◆ Work item:
Output only the stretch of the listing that starts at the line containing "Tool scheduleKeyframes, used" and ends at the line containing "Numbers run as", reproduced exactly with both ends.

/---

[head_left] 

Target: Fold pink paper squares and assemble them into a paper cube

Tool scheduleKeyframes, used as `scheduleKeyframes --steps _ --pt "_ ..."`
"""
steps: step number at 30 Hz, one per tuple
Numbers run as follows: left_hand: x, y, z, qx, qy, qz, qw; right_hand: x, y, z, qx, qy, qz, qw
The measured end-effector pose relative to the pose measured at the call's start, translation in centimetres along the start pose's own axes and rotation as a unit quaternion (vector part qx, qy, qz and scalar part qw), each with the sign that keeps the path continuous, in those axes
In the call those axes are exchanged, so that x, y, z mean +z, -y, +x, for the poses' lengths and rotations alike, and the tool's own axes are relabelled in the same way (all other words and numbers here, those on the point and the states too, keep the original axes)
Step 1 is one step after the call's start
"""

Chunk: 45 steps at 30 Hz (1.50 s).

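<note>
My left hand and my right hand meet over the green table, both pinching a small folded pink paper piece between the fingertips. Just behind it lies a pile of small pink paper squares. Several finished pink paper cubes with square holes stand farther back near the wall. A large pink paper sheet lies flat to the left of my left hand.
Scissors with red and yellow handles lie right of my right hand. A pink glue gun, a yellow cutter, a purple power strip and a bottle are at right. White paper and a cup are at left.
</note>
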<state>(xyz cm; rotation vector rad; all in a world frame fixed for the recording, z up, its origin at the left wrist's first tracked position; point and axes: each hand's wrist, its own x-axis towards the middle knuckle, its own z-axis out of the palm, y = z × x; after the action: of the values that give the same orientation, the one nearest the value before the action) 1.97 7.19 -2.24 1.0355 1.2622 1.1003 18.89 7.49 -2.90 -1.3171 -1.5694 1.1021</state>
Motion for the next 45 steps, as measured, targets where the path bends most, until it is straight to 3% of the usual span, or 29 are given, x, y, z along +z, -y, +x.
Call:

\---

◆ Solution to this problem:
Tool scheduleKeyframes, used as `scheduleKeyframes --steps _ --pt "_ ..."`
"""
steps: step number at 30 Hz, one per tuple
Numbers run as follows: left_hand: x, y, z, qx, qy, qz, qw; right_hand: x, y, z, qx, qy, qz, qw

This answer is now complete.